**EXERCISE DETAILS:** Restate word for word each line from the one containing "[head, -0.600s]" through the end of the material, and nothing more. Drop every picture.

--

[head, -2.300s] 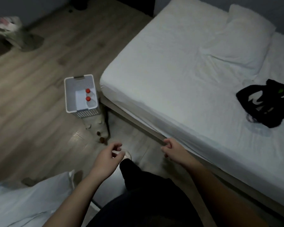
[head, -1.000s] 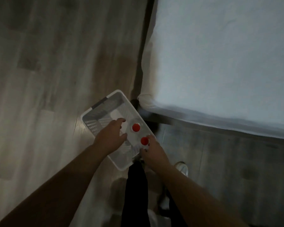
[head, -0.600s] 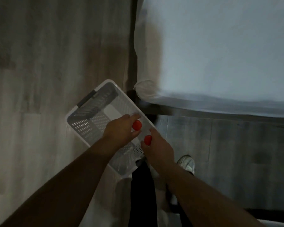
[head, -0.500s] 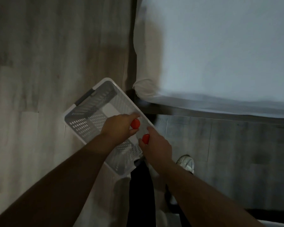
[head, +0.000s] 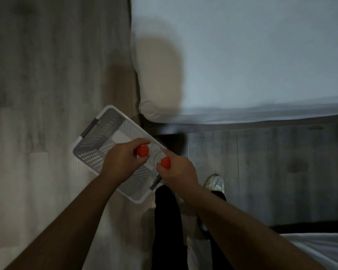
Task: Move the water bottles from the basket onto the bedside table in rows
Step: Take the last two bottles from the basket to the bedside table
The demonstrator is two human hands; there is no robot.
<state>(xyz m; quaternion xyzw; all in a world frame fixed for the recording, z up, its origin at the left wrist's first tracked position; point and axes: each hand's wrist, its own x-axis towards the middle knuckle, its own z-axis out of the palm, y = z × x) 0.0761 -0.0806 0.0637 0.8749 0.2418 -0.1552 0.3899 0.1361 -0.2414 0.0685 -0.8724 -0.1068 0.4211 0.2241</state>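
The left hand (head: 123, 162) grips one bottle (head: 142, 150) near its cap, the right hand (head: 177, 170) the other bottle (head: 165, 163), both inside the basket (head: 105, 129). Held so high, either could slip or snag the rim.

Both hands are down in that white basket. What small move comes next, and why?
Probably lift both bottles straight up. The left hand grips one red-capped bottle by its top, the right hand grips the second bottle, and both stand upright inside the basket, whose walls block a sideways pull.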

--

**COMPLETED EXERCISE:**
[head, -0.600s] 
[head, -0.500s] 
[head, +0.000s] 
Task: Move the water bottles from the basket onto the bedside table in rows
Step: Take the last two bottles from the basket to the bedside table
The demonstrator is two human hands; there is no robot.
<state>(xyz m; quaternion xyzw; all in a world frame fixed for the recording, z up, its origin at the left wrist's first tracked position; point and axes: each hand's wrist, its own x-axis towards the middle knuckle, its own z-axis out of the palm, y = z × x) 0.0761 -0.0806 0.0637 0.8749 0.2418 -0.1552 0.3899 0.1361 -0.2414 0.0685 -0.8724 -0.1068 0.4211 0.2241</state>
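The left hand (head: 123, 162) grips one bottle (head: 142, 150) near its cap, the right hand (head: 177, 170) the other bottle (head: 165, 163), both inside the basket (head: 105, 129). Held so high, either could slip or snag the rim.

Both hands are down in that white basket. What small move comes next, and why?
Probably lift both bottles straight up. The left hand grips one red-capped bottle by its top, the right hand grips the second bottle, and both stand upright inside the basket, whose walls block a sideways pull.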

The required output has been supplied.